An inscription on the reverse of the 11 x 9.75in (28 x 25cm) oil painting, however, stated that the subject was Samuel Taylor Coleridge (1772-1834), the great Romantic poet who wrote The Rime of the Ancient Mariner and Kubla Khan, and attributed the portrait to the relatively obscure artist William Shuter (fl.1771-1798).

It added that it was painted at Nether Stowey in Somerset.

The young poet, his wife Sara and their baby son lived in a rented cottage at Nether Stowey between 1797-1800, a location where he wrote some of his most famous works. Interestingly, the sitter is shown holding a book inscribed Hartley, which may refer to Coleridge’s favourite philosopher, David Hartley, or perhaps may be reference to his son who was born in 1796 and named Hartley.

Engraving connection

On researching the work, the auction house linked the image to an engraved portrait of the poet by William Holl (1771-1838) which was later used as the frontispiece for Edward Moxon’s 1852 edition of the works of Coleridge. Copies of this engraving are held in the collections of the National Portrait Gallery and the Scottish Portrait Gallery but the whereabouts of the original picture on which the engraving was based was unknown.

Helping to build a case that this painting at Wotton was indeed that original was the fact that it appeared to be a companion piece to a portrait of William Wordsworth also by Shuter and now in the collection of the Cornell University Library in the US. While Wordsworth moved to Holford in 1797, just four miles away from Coleridge's cottage, both portraits are in a similar format and depict their respective subjects sitting on the same type of chair.

Furthermore, the inscriptions on the reverse of the portrait were written in 1873 by Richard Poole King, who had inherited the portrait from his uncle, Thomas Poole, in 1837. The latter was Coleridge's friend and benefactor and owned the cottage at Nether Stowey where he stayed.
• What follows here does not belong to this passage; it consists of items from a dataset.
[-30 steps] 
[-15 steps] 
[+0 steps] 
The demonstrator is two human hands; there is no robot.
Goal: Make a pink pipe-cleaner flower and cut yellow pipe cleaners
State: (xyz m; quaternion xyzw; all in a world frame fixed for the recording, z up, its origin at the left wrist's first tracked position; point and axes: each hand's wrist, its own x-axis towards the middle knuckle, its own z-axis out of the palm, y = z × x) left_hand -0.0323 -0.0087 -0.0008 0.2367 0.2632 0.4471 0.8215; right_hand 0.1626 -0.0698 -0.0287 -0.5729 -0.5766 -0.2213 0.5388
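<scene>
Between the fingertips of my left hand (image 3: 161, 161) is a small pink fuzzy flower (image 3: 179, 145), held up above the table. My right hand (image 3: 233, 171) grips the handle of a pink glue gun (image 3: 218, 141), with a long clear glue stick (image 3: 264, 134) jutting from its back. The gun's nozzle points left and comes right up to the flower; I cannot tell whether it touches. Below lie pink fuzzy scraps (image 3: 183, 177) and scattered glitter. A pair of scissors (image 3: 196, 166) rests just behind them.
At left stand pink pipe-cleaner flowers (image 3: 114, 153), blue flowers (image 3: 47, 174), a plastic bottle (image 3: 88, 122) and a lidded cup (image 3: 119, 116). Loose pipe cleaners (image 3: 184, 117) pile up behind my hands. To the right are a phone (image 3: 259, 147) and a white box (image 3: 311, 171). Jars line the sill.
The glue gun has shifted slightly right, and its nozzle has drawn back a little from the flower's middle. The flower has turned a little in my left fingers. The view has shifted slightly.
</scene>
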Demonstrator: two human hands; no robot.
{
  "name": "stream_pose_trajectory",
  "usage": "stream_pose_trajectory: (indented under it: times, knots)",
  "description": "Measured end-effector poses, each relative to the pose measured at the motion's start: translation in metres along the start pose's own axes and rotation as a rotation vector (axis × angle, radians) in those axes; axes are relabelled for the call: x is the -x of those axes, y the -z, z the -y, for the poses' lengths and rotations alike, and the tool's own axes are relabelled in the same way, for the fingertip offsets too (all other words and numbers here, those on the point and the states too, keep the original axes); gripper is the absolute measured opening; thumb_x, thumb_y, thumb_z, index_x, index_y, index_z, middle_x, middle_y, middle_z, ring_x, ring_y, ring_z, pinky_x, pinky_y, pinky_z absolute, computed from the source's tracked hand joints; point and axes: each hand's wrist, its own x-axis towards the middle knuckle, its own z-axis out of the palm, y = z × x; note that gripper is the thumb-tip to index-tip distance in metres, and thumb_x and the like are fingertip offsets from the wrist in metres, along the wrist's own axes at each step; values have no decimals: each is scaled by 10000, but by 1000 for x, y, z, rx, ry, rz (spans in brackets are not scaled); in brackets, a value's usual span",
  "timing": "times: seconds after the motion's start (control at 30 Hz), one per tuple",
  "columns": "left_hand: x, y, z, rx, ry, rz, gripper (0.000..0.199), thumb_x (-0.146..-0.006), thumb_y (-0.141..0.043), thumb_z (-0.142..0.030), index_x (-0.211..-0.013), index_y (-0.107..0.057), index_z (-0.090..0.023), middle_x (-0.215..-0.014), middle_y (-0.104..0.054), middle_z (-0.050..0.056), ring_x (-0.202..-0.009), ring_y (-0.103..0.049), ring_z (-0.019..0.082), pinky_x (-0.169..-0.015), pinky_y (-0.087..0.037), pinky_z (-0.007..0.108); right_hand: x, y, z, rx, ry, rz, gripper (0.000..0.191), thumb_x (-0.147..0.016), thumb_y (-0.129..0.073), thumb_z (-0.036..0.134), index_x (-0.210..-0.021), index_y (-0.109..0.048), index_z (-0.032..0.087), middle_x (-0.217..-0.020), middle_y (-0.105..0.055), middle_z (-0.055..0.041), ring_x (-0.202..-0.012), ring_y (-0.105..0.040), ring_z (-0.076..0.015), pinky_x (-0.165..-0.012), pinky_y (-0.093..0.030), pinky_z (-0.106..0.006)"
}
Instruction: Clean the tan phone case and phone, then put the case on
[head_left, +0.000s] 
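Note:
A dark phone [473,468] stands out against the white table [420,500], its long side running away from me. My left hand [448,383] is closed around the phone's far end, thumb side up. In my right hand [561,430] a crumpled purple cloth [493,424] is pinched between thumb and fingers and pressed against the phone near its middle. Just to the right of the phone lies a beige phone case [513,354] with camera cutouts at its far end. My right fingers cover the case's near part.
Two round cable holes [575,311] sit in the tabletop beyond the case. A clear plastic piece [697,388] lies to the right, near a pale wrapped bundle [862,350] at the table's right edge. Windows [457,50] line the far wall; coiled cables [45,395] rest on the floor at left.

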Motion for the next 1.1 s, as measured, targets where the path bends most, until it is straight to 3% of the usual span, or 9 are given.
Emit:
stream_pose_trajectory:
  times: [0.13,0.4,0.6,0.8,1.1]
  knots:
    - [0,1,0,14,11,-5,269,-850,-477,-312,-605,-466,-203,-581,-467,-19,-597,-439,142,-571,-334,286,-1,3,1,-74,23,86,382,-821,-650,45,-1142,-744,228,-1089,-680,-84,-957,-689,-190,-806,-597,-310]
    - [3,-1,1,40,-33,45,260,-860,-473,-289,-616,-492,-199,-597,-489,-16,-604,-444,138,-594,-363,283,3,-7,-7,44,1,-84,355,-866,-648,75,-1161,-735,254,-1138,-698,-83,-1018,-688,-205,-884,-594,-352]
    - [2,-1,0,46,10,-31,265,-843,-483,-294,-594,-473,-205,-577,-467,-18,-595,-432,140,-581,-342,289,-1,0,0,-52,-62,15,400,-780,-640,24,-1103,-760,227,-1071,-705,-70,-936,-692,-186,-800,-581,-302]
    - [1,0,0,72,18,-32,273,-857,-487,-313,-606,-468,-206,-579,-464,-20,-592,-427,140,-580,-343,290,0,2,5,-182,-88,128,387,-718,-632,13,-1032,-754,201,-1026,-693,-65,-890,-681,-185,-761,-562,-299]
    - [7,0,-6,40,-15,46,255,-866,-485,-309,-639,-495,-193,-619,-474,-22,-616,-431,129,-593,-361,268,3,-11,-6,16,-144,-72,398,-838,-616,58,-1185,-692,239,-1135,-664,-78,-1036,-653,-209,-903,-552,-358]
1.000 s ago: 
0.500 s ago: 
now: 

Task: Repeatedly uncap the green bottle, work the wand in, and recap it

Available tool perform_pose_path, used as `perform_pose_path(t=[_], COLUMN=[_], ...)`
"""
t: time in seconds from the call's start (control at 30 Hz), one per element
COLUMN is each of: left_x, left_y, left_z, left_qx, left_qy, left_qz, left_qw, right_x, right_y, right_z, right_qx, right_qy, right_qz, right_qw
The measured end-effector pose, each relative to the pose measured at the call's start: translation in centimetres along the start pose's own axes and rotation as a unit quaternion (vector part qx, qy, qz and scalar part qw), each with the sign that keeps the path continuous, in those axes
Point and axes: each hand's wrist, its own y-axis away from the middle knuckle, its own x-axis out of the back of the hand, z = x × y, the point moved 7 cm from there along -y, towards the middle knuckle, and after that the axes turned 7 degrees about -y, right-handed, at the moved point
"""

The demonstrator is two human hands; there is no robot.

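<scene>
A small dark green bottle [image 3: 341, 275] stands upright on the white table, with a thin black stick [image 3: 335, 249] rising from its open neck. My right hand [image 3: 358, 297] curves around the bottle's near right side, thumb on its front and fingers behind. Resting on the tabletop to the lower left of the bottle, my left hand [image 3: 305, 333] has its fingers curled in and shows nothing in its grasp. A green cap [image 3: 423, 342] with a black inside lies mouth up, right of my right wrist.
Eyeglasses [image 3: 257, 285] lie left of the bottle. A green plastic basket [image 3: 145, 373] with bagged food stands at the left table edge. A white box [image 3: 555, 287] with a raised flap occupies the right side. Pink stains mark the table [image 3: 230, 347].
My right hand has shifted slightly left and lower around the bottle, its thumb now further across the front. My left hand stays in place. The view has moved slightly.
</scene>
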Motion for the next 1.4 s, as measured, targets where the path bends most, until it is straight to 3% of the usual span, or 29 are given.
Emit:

Indeed, Coleridge's wife Sara and their baby son Hartley were left in the care of Thomas Poole when he and Wordsworth departed on their tour of Germany and it is possible that this portrait was presented to Thomas in gratitude for his support.

Auction record

Before this sale at Wotton, Shuter had little track record at auction.

No work attributed to the artist had made more than £3500 (the sum fetched by a portrait of John and Mary Gallopp at Christie's South Kensington in 1999) and the fact that the most of the dozen or so attributed works that have emerged previously have sold in the low to mid hundreds no doubt led to the £500-1000 estimate here.

At the auction on July 23-24, the portrait drew interest online, on the phone and in the saleroom itself. After a tense and prolonged bidding battle, it was knocked down to a UK private buyer in the room at £51,000 (plus 18.6% buyer’s premium), generating a round of applause.

The auction house said it was “delighted that a missing piece of British literary history has passed through their hands”.